__PROBLEM TO SOLVE__
If a line in the entries below contains "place", copy it.
DATA SUPPLIED Start Marker
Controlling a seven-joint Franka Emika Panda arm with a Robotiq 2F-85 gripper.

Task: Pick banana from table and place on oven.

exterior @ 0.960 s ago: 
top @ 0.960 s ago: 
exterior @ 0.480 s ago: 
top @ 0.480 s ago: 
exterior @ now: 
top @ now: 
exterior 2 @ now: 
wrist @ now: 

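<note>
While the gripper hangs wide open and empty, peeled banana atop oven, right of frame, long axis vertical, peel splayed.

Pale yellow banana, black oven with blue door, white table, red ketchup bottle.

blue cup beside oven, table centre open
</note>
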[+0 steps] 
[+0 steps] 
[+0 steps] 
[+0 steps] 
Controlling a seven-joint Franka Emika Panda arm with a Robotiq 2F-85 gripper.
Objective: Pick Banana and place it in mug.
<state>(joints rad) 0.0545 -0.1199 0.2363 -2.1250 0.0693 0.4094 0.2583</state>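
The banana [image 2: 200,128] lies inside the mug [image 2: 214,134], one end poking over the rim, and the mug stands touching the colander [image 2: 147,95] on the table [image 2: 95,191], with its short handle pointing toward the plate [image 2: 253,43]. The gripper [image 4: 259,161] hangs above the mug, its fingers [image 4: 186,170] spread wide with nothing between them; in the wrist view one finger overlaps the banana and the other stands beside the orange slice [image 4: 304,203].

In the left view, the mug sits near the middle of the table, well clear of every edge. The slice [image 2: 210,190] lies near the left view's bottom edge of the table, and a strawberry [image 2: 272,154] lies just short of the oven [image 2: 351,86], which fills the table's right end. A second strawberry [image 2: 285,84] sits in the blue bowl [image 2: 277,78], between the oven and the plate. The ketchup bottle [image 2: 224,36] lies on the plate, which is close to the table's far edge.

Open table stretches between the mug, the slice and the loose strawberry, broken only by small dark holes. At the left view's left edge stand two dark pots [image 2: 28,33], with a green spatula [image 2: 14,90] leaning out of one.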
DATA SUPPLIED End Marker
__WRITTEN ANSWER__
Task: Pick banana from table and place on oven.
Objective: Pick Banana and place it in mug.

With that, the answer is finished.